EXERCISE:
Read through the listing, and wherever a line holds the word "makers", return it.

SUPPLIED ENTRIES:

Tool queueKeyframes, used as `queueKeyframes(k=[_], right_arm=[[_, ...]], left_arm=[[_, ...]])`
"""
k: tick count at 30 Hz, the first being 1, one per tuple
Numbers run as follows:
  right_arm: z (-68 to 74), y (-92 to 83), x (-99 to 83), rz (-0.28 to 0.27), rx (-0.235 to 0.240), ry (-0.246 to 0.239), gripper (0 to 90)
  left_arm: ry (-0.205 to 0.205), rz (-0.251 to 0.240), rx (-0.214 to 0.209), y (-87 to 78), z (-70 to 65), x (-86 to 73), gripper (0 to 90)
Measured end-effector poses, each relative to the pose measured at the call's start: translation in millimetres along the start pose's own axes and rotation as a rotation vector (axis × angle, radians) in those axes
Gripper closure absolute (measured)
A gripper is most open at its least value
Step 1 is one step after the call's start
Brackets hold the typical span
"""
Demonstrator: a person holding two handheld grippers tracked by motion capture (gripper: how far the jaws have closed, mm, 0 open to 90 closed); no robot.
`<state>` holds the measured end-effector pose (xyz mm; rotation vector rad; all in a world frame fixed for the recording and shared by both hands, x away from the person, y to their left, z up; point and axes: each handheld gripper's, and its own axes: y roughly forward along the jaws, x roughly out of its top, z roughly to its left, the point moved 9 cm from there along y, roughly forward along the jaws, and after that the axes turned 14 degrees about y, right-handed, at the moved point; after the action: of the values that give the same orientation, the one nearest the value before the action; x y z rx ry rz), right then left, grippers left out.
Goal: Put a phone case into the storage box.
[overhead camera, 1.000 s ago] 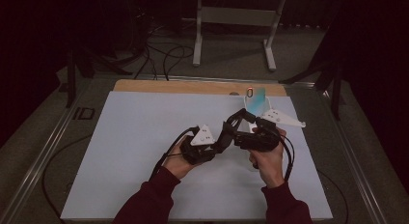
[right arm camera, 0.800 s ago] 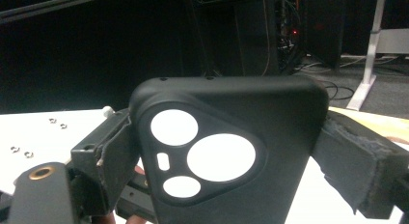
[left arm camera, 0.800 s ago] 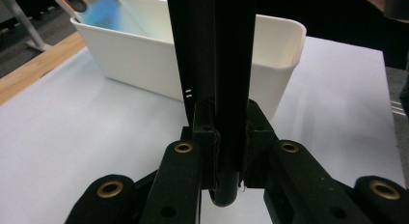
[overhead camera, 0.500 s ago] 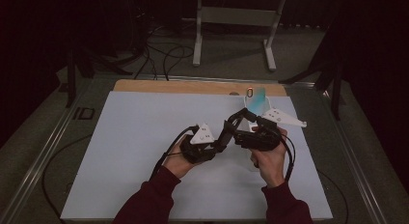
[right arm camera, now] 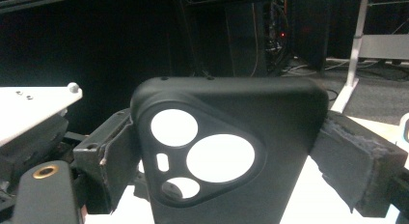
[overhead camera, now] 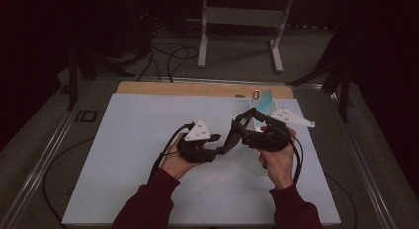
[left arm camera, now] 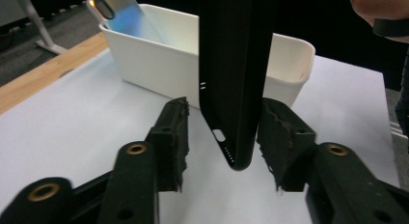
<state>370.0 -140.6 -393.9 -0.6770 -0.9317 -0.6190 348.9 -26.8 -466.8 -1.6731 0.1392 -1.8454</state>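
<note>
A black phone case (right arm camera: 226, 151) with a triangular camera cutout stands upright in my right gripper (right arm camera: 226, 159), whose padded jaws are shut on its two sides. In the left gripper view the case's lower end (left arm camera: 234, 89) hangs between the pads (left arm camera: 176, 137) of my left gripper (left arm camera: 226, 142). Those jaws have just been opening, and a gap shows beside the case. From above, both hands hold the left gripper (overhead camera: 225, 146) and the right gripper (overhead camera: 247, 121) close together over the mat, with the case (overhead camera: 238, 130) bridging them.
A white bin (left arm camera: 159, 64) stands behind the case, with a phone (left arm camera: 120, 14) of shiny blue back leaning in it; this phone (overhead camera: 262, 96) is at the mat's far edge. A white mat (overhead camera: 123, 155) covers the table, with a wooden strip (overhead camera: 188, 88) along the back.
The left gripper has shifted slightly to the left, away from the right one. The right hand and the case have stayed in place.
</note>
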Motion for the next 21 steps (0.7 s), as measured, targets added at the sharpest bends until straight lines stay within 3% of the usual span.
queueKeyframes(k=[7, 14, 21], right_arm=[[-5.4, -0.9, 7.2, -0.020, -0.012, -0.001, 14.1], [-14.5, 0.1, 15.3, -0.032, -0.043, -0.019, 14.2], [-19.4, 1.6, 22.3, -0.042, -0.067, -0.029, 14.2]], left_arm=[[-0.002, -0.006, 0.045, -9.5, 6.9, -2.7, 40.7], [-0.032, -0.004, 0.132, -26.5, 24.6, -10.2, 30.1], [-0.058, 0.029, 0.222, -41.7, 40.9, -20.0, 15.9]])
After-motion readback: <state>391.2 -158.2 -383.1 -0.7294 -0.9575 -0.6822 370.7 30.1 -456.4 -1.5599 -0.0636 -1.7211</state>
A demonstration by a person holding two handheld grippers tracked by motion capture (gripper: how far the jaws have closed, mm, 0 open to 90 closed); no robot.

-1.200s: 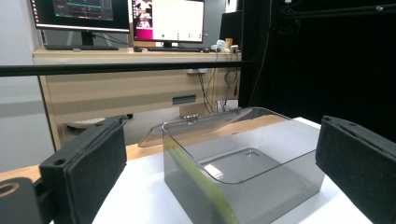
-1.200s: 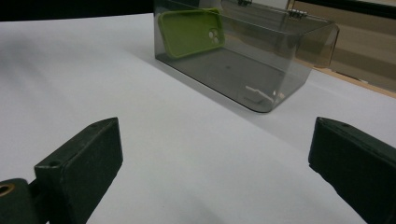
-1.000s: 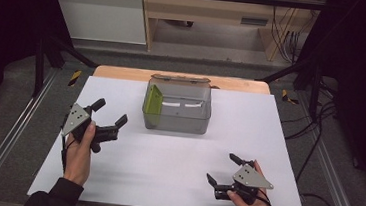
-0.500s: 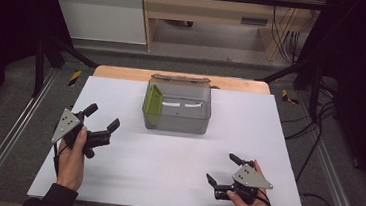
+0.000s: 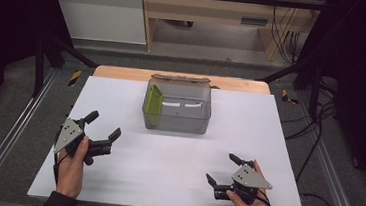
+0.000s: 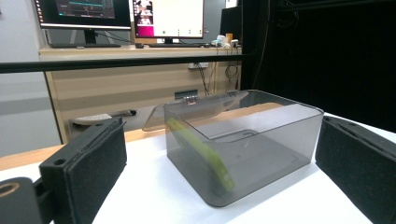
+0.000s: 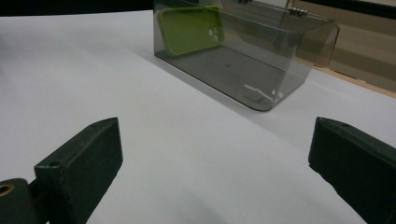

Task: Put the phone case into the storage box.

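Observation:
A smoky clear plastic box [image 5: 178, 107] stands open at the far middle of the white table [image 5: 279, 126], its lid hinged back. A green phone case [image 5: 153, 99] leans upright against its left inner wall. My left gripper [image 5: 104, 124] is held open at the front left, jaws pointing toward the box, well short of it. At the front right my right gripper [image 5: 221, 168] rests open near the table edge, with nothing between its jaws. In the left gripper view the box [image 6: 261, 135] and the case [image 6: 201, 151] sit between the spread jaws. The right gripper view has the box [image 7: 261, 56] and case [image 7: 189, 28] farther off.
A wooden strip [image 5: 123, 72] runs along the table's far edge. Metal rails [image 5: 12, 138] flank the table on the floor, and cables [image 5: 313, 144] lie at the right. A wooden desk with monitors [image 6: 116, 14] stands beyond the table.
My left gripper has drawn back toward the front left of the table, away from the box, still open. The right gripper has stayed put.

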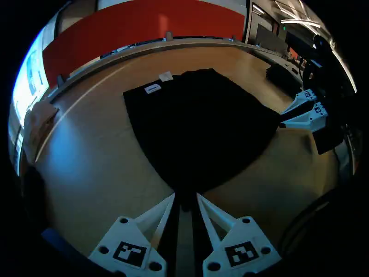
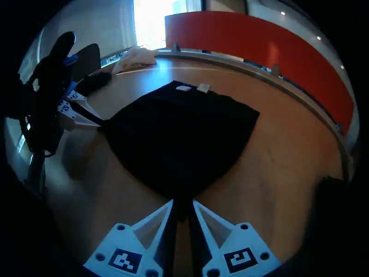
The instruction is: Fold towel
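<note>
Towel (image 1: 198,124): black, matte, soft cloth lying flat on the table (image 1: 92,157), which is light wood, smooth, with a curved far edge and a grey rim. A red panel (image 1: 138,27) stands behind that edge.

Towel outline is roughly four-sided, with two adjacent corners drawn out to points. Two small white tags (image 1: 152,88) sit at the far hem.

Left gripper (image 1: 186,198): white plastic fingers closed together, pinching one drawn-out corner. Right gripper (image 2: 183,203): same, fingers pressed onto the other one. In the left gripper view, the right gripper sits off to the right at table level.

Orientation: the gripped edge runs from one gripper to the other and the tagged hem faces the red panel. The long axis probably runs from the grippers toward the panel, but fisheye distortion makes that uncertain.
</note>
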The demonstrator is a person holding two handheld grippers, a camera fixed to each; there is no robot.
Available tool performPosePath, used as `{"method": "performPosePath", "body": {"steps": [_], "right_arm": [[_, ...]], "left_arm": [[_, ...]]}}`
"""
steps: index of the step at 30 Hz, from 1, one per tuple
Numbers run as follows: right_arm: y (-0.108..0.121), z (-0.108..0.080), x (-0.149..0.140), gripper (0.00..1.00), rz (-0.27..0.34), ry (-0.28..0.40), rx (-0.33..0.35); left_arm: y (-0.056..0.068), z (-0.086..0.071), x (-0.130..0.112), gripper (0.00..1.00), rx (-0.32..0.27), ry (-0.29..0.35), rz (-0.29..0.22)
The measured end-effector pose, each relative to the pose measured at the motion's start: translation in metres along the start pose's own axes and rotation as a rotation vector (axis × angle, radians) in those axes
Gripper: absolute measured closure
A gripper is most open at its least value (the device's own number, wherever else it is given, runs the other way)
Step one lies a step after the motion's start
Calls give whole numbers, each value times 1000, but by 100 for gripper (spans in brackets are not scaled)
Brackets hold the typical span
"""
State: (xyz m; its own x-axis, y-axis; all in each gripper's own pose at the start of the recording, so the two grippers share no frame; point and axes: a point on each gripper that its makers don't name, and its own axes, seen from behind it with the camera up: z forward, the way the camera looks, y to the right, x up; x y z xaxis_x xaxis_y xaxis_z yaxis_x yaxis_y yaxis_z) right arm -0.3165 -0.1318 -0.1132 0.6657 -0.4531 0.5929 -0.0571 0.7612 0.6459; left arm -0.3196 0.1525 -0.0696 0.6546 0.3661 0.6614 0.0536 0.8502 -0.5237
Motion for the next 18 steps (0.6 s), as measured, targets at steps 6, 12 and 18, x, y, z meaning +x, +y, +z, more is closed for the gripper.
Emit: {"method": "performPosePath", "body": {"steps": [6,12,18], "right_arm": [[6,-8,12,86,4,25,-12],[12,-21,25,86,-16,43,-24],[12,-39,46,86,-42,72,-27]], "left_arm": [[3,-7,7,84,-3,12,-16],[4,-21,20,84,3,29,-24],[3,-41,37,84,17,49,-47]]}}
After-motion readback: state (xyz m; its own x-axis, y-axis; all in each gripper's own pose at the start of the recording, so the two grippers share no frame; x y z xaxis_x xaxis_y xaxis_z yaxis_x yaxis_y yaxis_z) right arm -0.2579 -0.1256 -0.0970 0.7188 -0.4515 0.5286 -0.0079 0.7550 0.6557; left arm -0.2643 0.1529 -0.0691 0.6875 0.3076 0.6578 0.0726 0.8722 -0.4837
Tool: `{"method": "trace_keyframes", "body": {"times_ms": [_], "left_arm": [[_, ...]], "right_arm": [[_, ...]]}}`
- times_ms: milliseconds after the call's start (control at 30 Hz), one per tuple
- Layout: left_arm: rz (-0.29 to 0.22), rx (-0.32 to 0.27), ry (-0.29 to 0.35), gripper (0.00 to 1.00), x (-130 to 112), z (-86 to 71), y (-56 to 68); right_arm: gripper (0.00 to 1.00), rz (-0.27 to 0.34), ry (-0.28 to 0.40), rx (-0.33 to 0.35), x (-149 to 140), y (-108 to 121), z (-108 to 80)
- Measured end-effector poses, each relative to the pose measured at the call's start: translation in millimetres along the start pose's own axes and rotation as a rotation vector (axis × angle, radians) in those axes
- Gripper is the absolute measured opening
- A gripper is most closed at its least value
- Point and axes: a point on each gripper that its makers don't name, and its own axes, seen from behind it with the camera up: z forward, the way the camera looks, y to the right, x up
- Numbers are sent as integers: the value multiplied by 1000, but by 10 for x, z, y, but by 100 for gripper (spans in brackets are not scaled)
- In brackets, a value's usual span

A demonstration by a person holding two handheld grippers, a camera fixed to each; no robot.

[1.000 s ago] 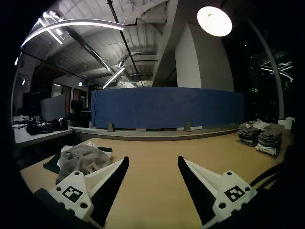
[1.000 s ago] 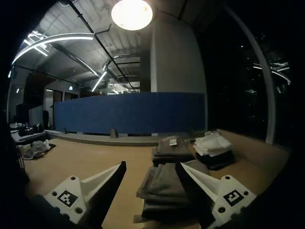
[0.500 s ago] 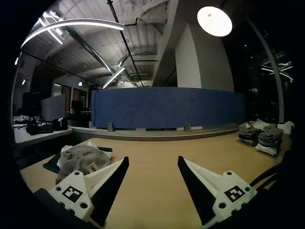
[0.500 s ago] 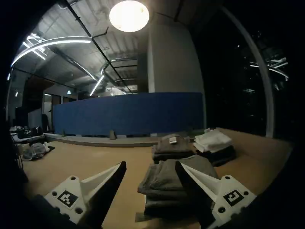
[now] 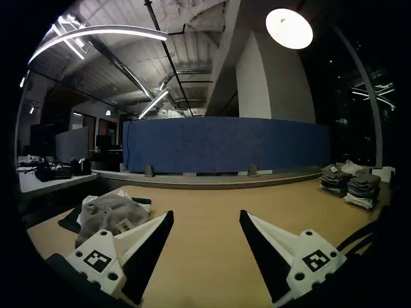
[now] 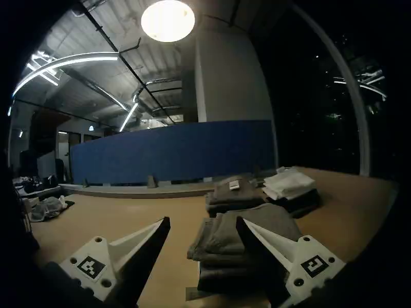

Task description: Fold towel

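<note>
While your left gripper (image 5: 205,213) hangs low over the wooden table (image 5: 216,205) with its fingers spread wide and nothing between them, the crumpled grey towel (image 5: 109,214) lies on a dark mat (image 5: 69,222), just past the finger at the left of that view. Your right gripper (image 6: 203,219) is spread just as wide and empty. A stack of folded grey towels (image 6: 231,241) sits close ahead of it, partly behind one finger. More folded stacks (image 6: 232,197) sit beyond, before a blue partition (image 6: 169,154).

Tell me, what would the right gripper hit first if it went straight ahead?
The right gripper would likely meet the nearest stack of folded grey towels, just ahead; depth is unclear.
</note>
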Motion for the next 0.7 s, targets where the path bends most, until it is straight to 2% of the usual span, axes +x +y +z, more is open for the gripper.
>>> {"method": "trace_keyframes", "body": {"times_ms": [700], "left_arm": [[0, 0, 0, 95, 8, -8, 1]], "right_arm": [[100, -25, 11, 14, 12, -43, 75]]}}
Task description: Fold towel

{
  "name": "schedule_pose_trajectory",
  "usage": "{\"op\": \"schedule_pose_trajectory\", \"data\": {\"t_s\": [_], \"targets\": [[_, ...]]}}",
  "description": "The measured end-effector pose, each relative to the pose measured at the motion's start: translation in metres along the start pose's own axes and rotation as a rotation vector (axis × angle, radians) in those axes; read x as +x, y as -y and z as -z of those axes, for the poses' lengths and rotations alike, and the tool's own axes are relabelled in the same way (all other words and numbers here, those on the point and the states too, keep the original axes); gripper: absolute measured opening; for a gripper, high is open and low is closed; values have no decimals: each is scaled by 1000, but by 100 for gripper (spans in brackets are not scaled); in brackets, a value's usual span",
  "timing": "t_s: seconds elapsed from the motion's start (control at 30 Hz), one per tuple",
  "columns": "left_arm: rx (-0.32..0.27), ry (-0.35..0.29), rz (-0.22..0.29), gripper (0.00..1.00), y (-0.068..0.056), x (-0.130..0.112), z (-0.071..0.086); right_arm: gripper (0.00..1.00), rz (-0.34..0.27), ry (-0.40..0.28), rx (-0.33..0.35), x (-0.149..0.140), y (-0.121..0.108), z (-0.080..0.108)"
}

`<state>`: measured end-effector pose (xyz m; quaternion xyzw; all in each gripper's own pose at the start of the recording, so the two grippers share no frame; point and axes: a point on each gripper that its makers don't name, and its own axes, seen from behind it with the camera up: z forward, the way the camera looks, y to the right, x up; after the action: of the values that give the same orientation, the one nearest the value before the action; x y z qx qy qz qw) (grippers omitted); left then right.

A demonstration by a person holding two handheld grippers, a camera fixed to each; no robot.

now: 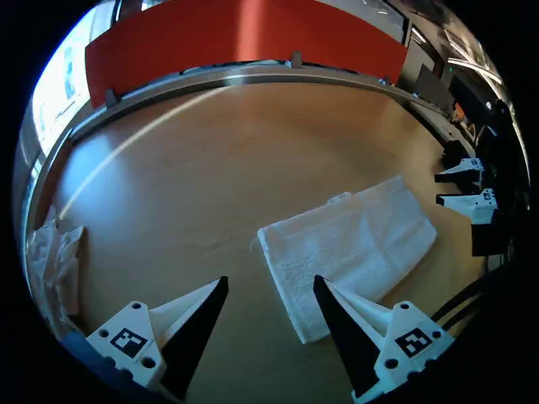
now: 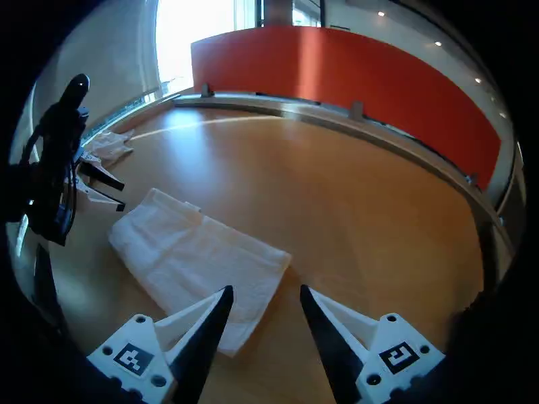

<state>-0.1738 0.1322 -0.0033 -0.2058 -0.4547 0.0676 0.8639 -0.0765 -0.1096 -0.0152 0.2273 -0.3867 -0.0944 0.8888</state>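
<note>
Markers point(image 1: 128, 341) on left gripper point(image 1: 269, 279), right gripper point(image 2: 266, 288)

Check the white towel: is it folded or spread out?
Folded. The towel lies on the table as a compact oblong, with an upper layer's edge visible near one end.

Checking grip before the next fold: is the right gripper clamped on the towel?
No, the right gripper stands open, gripping nothing, and the towel lies loose on the table.
</note>
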Motion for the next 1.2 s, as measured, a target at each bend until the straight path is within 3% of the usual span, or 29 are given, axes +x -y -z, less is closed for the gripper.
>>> {"op": "schedule_pose_trajectory", "data": {"t_s": [0.5,0.77,1.2], "targets": [[35,-2,49,94,-1,-45,26,77,-14,28,-5,-37,17,21],[43,-2,77,94,-1,-59,33,77,-22,34,-2,-46,19,22],[83,-21,126,94,2,-76,55,77,87,86,66,-69,27,19]]}}
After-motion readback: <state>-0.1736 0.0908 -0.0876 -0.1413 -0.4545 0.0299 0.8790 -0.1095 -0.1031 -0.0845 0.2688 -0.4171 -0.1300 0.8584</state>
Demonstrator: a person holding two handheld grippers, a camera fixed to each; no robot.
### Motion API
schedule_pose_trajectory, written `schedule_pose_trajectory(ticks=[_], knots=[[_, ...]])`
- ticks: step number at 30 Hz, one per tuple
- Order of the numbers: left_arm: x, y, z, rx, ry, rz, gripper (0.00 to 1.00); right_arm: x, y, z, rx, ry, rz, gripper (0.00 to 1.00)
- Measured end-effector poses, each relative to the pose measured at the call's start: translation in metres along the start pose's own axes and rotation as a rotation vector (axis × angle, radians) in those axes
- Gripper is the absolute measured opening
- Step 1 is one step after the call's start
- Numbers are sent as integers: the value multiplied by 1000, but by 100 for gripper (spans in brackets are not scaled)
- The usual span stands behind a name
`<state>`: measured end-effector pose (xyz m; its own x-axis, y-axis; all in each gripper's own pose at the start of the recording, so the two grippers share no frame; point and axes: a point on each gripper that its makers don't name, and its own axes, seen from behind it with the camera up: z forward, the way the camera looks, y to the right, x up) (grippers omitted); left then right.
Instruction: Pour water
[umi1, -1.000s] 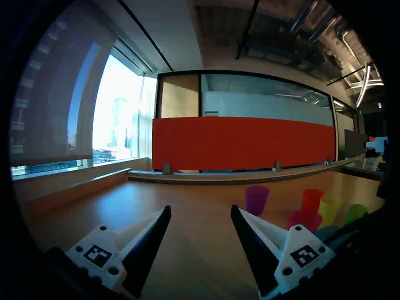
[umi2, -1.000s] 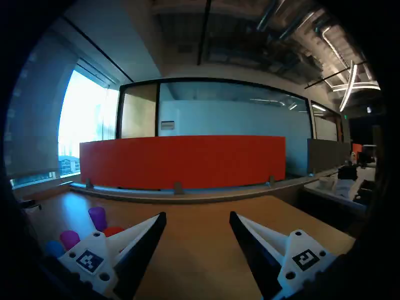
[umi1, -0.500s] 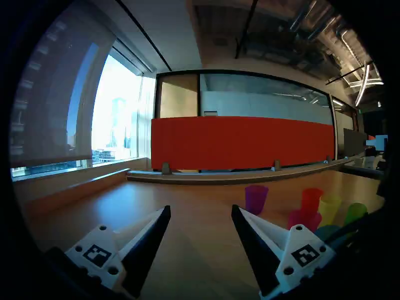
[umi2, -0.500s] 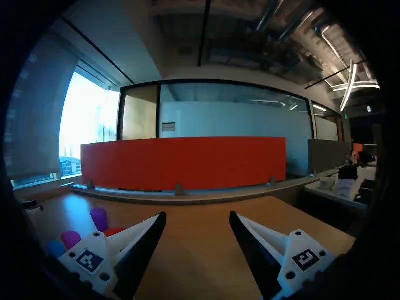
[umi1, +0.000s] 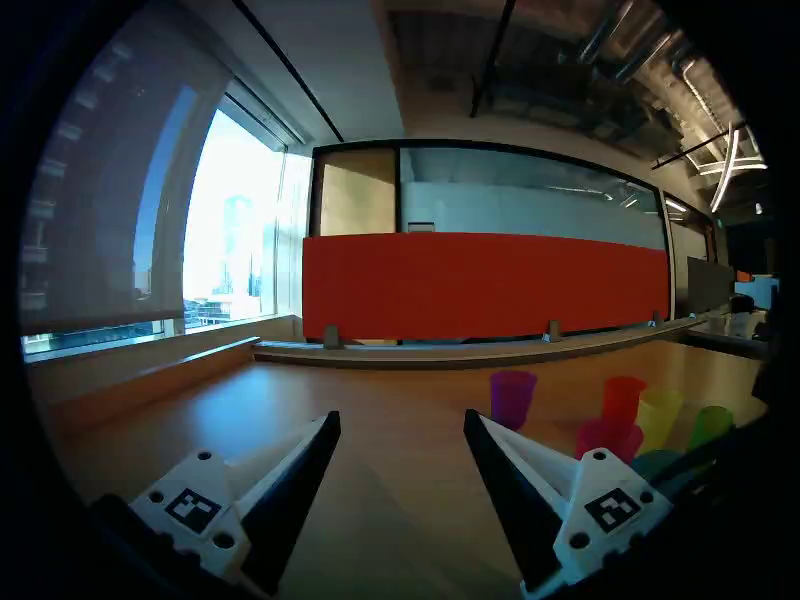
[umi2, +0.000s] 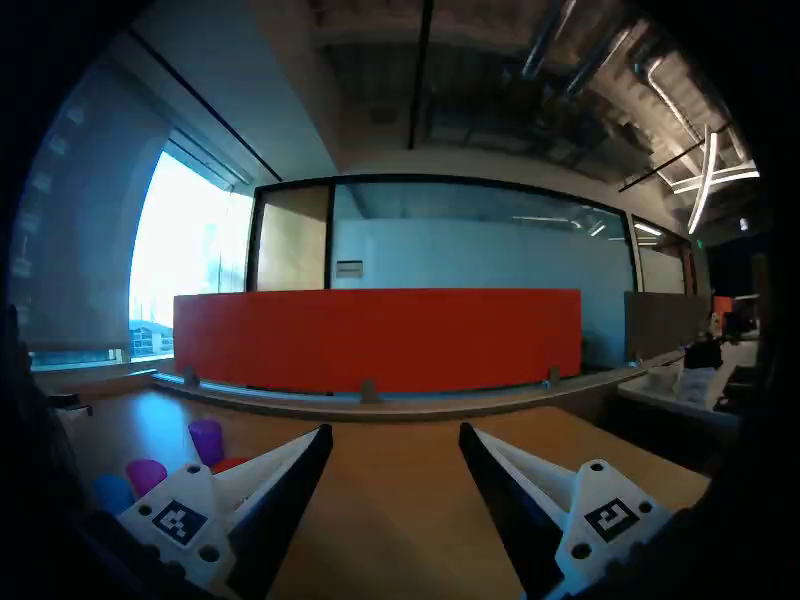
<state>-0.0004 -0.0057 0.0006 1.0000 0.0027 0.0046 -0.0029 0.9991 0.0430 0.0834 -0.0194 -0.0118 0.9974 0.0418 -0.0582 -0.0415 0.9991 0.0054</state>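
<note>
Several coloured plastic cups stand on the wooden table (umi1: 400, 400). In the left gripper view a purple cup (umi1: 512, 396), a red cup (umi1: 624, 398), a yellow cup (umi1: 658, 415), a green cup (umi1: 711, 424) and a magenta cup (umi1: 603, 436) stand to the right, beyond my right finger. My left gripper (umi1: 400, 432) is open, with nothing between its fingers. In the right gripper view a purple cup (umi2: 206, 439), a magenta cup (umi2: 146, 474) and a blue cup (umi2: 112, 492) stand at the lower left. My right gripper (umi2: 396, 437) is open and holds nothing.
A red partition screen (umi1: 485, 285) runs along the table's far edge. Bright windows (umi1: 225, 235) line the left wall over a low ledge. Another desk with dark items (umi2: 690, 370) stands to the right in the right gripper view.
The right gripper view has tilted slightly downward, so the partition and cups sit lower in it. The left gripper has barely moved.
</note>
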Motion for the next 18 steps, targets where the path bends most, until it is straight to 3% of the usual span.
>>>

SOLUTION:
State: (xyz m; its own x-axis, y-axis; all in each gripper's own pose at the start of the recording, so the two grippers share no frame; point and axes: a point on each gripper that its makers don't name, and its own axes, seen from behind it with the camera up: z forward, the way the camera looks, y to the right, x up; x y z xaxis_x xaxis_y xaxis_z yaxis_x yaxis_y yaxis_z) right arm -0.3165 -0.1318 -0.1132 0.6657 -0.4531 0.5929 -0.0571 0.7612 0.6459; left arm -0.3196 0.1525 -0.0696 0.6546 0.3661 0.6614 0.0536 0.8502 -0.5237
- Point and axes: a point on each gripper that its makers don't name, and its own axes, seen from behind it with the camera up: z forward, the way the camera looks, y to the right, x up
`<state>`: measured end-effector pose (xyz m; quaternion xyzw; all in each gripper's own pose at the start of the recording, so the two grippers share no frame; point and axes: a point on each gripper that its makers don't name, and its own axes, seen from behind it with the camera up: z forward, the way the camera looks, y to the right, x up; after the action: of the values that give the same orientation, the one nearest the value before the action; x y z qx qy qz qw) (grippers omitted); left then right.
`<state>`: measured end-effector pose (xyz m; its own x-axis, y-axis; all in each gripper's own pose at the start of the recording, so the two grippers share no frame; point and axes: a point on each gripper that its makers don't name, and its own axes, seen from behind it with the camera up: z forward, the way the camera looks, y to the right, x up) (grippers omitted); left then right.

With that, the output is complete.